Le Barreau de Nice s’oppose fermement au projet de loi « SURE » et appelle à une concertation

Réuni en séance extraordinaire le 31 mars, le Conseil de l’Ordre des avocats du Barreau de Nice a adopté une motion exprimant son opposition au projet de loi relatif à la justice criminelle et au respect des victimes, dit « SURE », actuellement débattu au Parlement.

Dans ce texte, les avocats niçois dénoncent une réforme qui, sous couvert d’efficacité et de célérité, «  remet en cause les fondements du procès pénal criminel  ». Selon eux, le projet fait peser sur la procédure judiciaire la responsabilité de compenser un manque de moyens humains et matériels, une logique jugée « inacceptable  ».

Le Conseil de l’Ordre critique en particulier la création d’une procédure de jugement des crimes reconnus, assimilée à un «  plaider-coupable criminel ». Cette mesure constituerait, selon la motion, «  une rupture majeure » en écartant à la fois le jury populaire et le débat public sur les preuves, la personnalité de l’accusé et la peine. Les avocats estiment que ce dispositif conduirait à une justice «  expéditive et sans publicité ».
Ils alertent également sur les risques de pression exercée sur les personnes poursuivies. La combinaison d’une promesse de peine plafonnée, de la détention provisoire et de la menace d’une sanction plus lourde en cas de refus pourrait, selon eux, altérer la liberté du consentement et porter atteinte aux droits de la défense ainsi qu’au principe du procès équitable.
La motion souligne par ailleurs un affaiblissement de la place des victimes. Le délai qui leur serait accordé pour s’opposer à cette procédure est jugé trop court, tandis que l’absence d’audience publique limiterait leur possibilité d’expression et de reconnaissance.
Autre point de désaccord : la suppression des jurys populaires en appel pour les crimes passibles de 20 ans de réclusion criminelle.
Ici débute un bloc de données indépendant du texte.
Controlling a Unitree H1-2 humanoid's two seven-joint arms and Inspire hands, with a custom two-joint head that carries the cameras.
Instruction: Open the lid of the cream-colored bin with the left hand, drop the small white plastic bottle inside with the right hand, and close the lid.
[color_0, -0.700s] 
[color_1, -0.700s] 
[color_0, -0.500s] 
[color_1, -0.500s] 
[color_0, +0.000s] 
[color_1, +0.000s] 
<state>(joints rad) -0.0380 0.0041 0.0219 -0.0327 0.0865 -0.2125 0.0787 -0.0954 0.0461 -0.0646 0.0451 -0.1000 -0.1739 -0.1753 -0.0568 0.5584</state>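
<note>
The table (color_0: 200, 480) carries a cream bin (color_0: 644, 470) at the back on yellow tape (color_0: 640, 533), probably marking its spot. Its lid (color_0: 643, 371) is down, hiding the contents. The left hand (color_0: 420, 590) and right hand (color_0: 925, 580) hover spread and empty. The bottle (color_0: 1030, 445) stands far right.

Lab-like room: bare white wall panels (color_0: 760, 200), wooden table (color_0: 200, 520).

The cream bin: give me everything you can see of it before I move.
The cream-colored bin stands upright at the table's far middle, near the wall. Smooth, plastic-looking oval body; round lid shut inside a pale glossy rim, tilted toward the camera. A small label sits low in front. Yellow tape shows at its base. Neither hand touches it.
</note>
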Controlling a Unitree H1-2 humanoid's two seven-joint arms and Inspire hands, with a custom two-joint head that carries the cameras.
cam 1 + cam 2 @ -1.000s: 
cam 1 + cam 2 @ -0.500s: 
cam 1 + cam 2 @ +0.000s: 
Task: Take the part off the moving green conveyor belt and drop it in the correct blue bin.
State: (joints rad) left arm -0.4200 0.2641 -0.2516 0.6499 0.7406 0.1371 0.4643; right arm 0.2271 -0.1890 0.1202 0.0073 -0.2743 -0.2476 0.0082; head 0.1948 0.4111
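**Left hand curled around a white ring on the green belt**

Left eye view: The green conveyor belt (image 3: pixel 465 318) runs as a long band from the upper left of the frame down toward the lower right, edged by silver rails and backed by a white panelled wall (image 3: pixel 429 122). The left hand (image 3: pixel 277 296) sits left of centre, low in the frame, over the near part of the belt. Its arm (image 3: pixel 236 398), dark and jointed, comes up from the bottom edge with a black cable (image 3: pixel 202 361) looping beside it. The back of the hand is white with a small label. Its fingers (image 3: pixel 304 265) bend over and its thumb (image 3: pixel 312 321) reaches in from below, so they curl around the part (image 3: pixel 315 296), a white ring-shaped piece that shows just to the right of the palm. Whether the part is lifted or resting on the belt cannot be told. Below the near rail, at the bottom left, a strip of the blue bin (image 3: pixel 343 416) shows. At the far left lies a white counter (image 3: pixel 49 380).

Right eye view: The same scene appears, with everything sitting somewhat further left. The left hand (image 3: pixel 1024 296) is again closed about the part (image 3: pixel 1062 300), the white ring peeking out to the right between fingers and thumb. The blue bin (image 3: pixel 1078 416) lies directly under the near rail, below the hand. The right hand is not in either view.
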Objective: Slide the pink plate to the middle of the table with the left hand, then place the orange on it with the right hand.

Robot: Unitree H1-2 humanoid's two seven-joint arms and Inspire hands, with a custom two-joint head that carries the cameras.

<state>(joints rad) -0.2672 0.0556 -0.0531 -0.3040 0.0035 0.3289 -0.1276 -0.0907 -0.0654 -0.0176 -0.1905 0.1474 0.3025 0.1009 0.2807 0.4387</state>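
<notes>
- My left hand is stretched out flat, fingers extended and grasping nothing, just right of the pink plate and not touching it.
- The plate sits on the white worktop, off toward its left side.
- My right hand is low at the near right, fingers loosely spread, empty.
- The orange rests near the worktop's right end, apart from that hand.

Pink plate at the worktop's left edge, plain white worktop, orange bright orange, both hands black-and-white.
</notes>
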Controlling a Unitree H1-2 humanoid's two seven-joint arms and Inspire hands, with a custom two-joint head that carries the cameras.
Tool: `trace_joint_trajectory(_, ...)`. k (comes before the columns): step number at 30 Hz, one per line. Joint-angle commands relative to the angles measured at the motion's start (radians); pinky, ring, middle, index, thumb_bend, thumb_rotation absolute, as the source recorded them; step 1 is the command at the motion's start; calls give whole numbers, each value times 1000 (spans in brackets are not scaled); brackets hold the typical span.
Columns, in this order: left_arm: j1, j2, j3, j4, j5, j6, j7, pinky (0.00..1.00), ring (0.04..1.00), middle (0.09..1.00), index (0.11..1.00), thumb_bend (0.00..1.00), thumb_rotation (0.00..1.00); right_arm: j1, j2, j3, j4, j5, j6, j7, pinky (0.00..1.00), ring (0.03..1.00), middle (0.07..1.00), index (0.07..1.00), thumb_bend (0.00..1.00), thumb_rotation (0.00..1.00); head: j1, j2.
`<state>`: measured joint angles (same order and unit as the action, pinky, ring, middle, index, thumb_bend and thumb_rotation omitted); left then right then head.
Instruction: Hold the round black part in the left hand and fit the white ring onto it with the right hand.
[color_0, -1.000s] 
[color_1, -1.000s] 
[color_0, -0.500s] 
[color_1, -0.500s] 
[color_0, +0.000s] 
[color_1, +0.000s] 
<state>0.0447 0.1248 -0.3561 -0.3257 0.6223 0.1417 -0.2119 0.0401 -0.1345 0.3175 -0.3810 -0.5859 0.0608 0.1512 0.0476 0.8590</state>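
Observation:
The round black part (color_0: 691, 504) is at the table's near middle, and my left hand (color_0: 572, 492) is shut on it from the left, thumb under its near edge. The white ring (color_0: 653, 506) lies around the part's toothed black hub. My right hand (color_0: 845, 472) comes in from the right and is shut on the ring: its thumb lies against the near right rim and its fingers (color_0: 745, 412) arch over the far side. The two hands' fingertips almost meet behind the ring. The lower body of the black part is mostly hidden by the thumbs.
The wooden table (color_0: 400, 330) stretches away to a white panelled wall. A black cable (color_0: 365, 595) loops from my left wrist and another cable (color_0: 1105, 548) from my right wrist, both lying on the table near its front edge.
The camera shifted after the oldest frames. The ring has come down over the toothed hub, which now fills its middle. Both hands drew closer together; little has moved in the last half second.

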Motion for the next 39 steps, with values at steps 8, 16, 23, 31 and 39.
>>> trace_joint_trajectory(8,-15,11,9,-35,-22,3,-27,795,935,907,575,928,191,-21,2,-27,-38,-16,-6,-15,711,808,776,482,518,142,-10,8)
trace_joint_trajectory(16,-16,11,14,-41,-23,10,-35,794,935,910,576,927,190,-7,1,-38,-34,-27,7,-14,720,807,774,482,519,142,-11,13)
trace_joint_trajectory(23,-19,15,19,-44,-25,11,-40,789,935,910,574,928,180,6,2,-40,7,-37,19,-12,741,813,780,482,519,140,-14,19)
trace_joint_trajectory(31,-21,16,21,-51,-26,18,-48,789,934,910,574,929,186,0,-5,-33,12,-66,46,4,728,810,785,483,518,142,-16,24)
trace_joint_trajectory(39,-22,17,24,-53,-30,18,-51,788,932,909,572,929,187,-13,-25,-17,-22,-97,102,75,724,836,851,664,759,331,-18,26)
Le Barreau de Nice y voit une remise en cause de la tradition démocratique et s’inquiète d’une possible extension future à l’ensemble des cours d’assises.
Enfin, les avocats dénoncent une modification du régime des nullités qui restreindrait, selon eux, le contrôle de la régularité des procédures et l’exercice effectif des droits de la défense, y compris dans les affaires du quotidien.

En conséquence, le Conseil de l’Ordre annonce soutenir le mouvement de grève initié par la Conférence des bâtonniers de France. Il appelle le législateur à renoncer au projet de loi et à engager « une concertation loyale et approfondie » pour construire une justice criminelle à la fois efficace, publique, contradictoire et respectueuse de l’État de droit.